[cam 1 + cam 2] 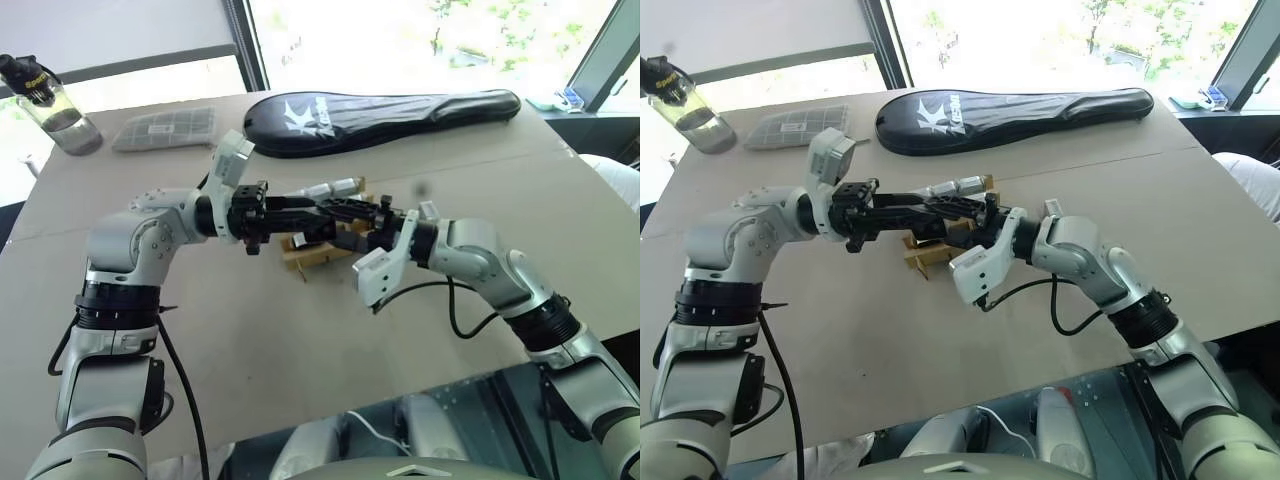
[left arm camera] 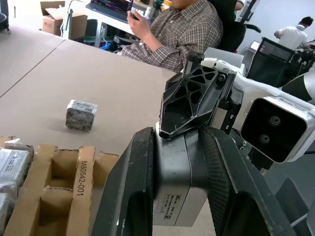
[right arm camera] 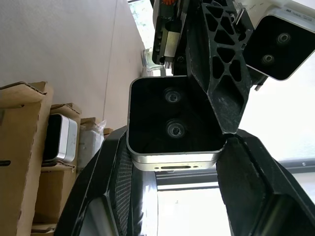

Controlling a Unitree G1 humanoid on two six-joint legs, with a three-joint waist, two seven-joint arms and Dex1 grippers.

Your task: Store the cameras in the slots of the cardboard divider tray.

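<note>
Both arms meet above the middle of the brown table (image 1: 330, 340), pointing level at each other over the cardboard divider tray (image 1: 312, 250). One camera (image 3: 172, 125) sits between them, a silver-grey block with a black face and two small round lenses, and both grippers have hold of it: the left gripper (image 1: 345, 212) is closed narrow on it, its black fingers (image 2: 128, 191) pressed against the silver sides in the left wrist view, and the right gripper (image 3: 172, 162) clasps the same camera from the opposite side at a middling width, its fingers (image 3: 106, 172) hugging the lower edge of the body. The tray lies on the table just under the joined grippers; in the left wrist view several of its slots stand bare, while a wrapped camera (image 2: 12, 164) fills a slot at the tray's edge (the right wrist view likewise shows a silver camera body (image 3: 61, 138) seated in a slot). Another wrapped camera (image 2: 81, 115) lies alone on the table, apart from the tray. At the far side of the table rest a black racket cover (image 1: 380, 118), a flat grey gridded packet (image 1: 165, 130) and a clear bottle (image 1: 55, 105). Beyond the table's edge a person in a checked shirt (image 2: 182, 32) is seated.
</note>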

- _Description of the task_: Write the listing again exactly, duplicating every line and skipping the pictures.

- _Solution to this exercise_:
[cam 1 + cam 2] 
[left arm camera] 
[right arm camera] 

Controlling a Unitree G1 humanoid on two six-joint legs, with a three-joint waist, two seven-joint arms and Dex1 grippers.

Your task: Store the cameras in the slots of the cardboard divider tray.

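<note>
Both arms meet above the middle of the brown table (image 1: 330, 340), pointing level at each other over the cardboard divider tray (image 1: 312, 250). One camera (image 3: 172, 125) sits between them, a silver-grey block with a black face and two small round lenses, and both grippers have hold of it: the left gripper (image 1: 345, 212) is closed narrow on it, its black fingers (image 2: 128, 191) pressed against the silver sides in the left wrist view, and the right gripper (image 3: 172, 162) clasps the same camera from the opposite side at a middling width, its fingers (image 3: 106, 172) hugging the lower edge of the body. The tray lies on the table just under the joined grippers; in the left wrist view several of its slots stand bare, while a wrapped camera (image 2: 12, 164) fills a slot at the tray's edge (the right wrist view likewise shows a silver camera body (image 3: 61, 138) seated in a slot). Another wrapped camera (image 2: 81, 115) lies alone on the table, apart from the tray. At the far side of the table rest a black racket cover (image 1: 380, 118), a flat grey gridded packet (image 1: 165, 130) and a clear bottle (image 1: 55, 105). Beyond the table's edge a person in a checked shirt (image 2: 182, 32) is seated.
</note>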

The answer has been given, and the exercise is complete.